Exercise directions - Beginning with the opening line, set down each line of the material below exactly, stopping once the line with "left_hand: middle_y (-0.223" is done.

Provided data -

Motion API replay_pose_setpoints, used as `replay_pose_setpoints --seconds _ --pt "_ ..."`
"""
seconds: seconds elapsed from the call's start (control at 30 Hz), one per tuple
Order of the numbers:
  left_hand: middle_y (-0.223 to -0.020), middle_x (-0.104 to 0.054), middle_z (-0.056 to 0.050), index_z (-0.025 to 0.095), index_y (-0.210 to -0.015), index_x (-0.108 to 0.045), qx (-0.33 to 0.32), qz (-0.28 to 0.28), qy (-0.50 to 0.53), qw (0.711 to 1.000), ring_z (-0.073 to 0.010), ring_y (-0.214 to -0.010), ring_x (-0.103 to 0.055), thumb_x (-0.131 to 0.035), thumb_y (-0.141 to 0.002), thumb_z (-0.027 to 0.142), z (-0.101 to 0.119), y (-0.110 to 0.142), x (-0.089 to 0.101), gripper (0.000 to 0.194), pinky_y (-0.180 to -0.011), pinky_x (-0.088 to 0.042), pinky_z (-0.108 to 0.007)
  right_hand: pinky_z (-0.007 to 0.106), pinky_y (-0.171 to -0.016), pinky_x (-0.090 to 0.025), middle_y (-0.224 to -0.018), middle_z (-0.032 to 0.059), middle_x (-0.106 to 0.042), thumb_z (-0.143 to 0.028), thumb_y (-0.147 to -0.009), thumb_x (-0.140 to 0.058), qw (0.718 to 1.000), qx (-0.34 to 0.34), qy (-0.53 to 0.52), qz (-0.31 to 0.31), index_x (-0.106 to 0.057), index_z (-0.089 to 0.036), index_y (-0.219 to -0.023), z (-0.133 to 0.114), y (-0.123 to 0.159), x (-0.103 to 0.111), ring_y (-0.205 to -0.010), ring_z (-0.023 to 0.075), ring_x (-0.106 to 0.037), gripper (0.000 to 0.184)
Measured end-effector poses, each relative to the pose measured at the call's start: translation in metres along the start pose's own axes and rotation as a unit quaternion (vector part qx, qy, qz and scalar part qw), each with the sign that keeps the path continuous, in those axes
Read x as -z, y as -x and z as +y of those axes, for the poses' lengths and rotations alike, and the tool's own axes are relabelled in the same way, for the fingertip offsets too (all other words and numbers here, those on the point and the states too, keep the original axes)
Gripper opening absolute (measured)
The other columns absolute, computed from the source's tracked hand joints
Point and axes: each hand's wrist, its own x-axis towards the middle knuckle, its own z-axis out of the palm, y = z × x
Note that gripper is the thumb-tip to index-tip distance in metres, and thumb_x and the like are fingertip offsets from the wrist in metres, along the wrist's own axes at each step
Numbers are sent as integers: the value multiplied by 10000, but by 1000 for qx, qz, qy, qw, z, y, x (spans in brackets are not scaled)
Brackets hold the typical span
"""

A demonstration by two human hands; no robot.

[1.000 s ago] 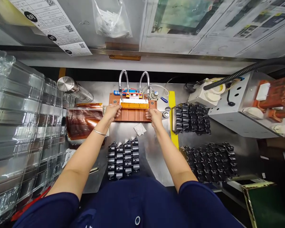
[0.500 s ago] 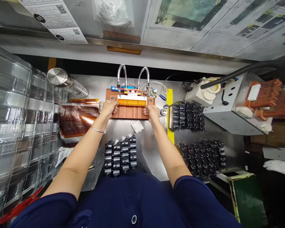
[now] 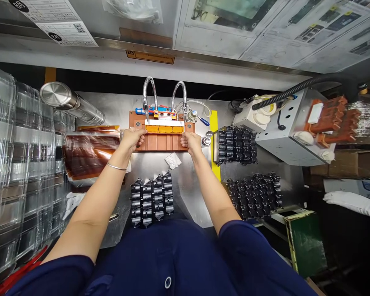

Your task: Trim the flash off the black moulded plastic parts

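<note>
Orange strip (image 3: 164, 129) lies between our fingers; our left hand (image 3: 131, 138) and right hand (image 3: 193, 142) pinch its ends, above the brown block (image 3: 160, 143).

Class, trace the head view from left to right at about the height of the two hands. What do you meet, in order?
Clear plastic stack → brown film → left hand → orange strip → right hand → small metal pieces → yellow tape → black parts → grey box.

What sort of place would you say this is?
Probably a factory assembly workstation: a brown fixture with two flexible metal hoses sits on a metal bench, near rows of black parts and a warning label.
</note>
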Motion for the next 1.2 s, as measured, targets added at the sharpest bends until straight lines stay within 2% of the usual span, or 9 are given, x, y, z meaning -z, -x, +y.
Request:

Answer box -
Motion API replay_pose_setpoints, used as `replay_pose_setpoints --seconds _ --pt "_ ..."`
"""
seconds: seconds elapsed from the call's start (control at 30 Hz), one per tuple
Order of the numbers:
  left_hand: middle_y (-0.223 to -0.020), middle_x (-0.104 to 0.054), middle_z (-0.056 to 0.050), index_z (-0.025 to 0.095), index_y (-0.210 to -0.015), index_x (-0.108 to 0.045), qx (-0.33 to 0.32), qz (-0.28 to 0.28), qy (-0.50 to 0.53), qw (0.711 to 1.000), ring_z (-0.073 to 0.010), ring_y (-0.214 to -0.010), ring_x (-0.103 to 0.055), thumb_x (-0.131 to 0.035), thumb_y (-0.141 to 0.002), thumb_z (-0.027 to 0.142), z (-0.101 to 0.119), y (-0.110 to 0.142), x (-0.089 to 0.101), gripper (0.000 to 0.194), pinky_y (-0.180 to -0.011), pinky_x (-0.088 to 0.042), pinky_z (-0.108 to 0.007)

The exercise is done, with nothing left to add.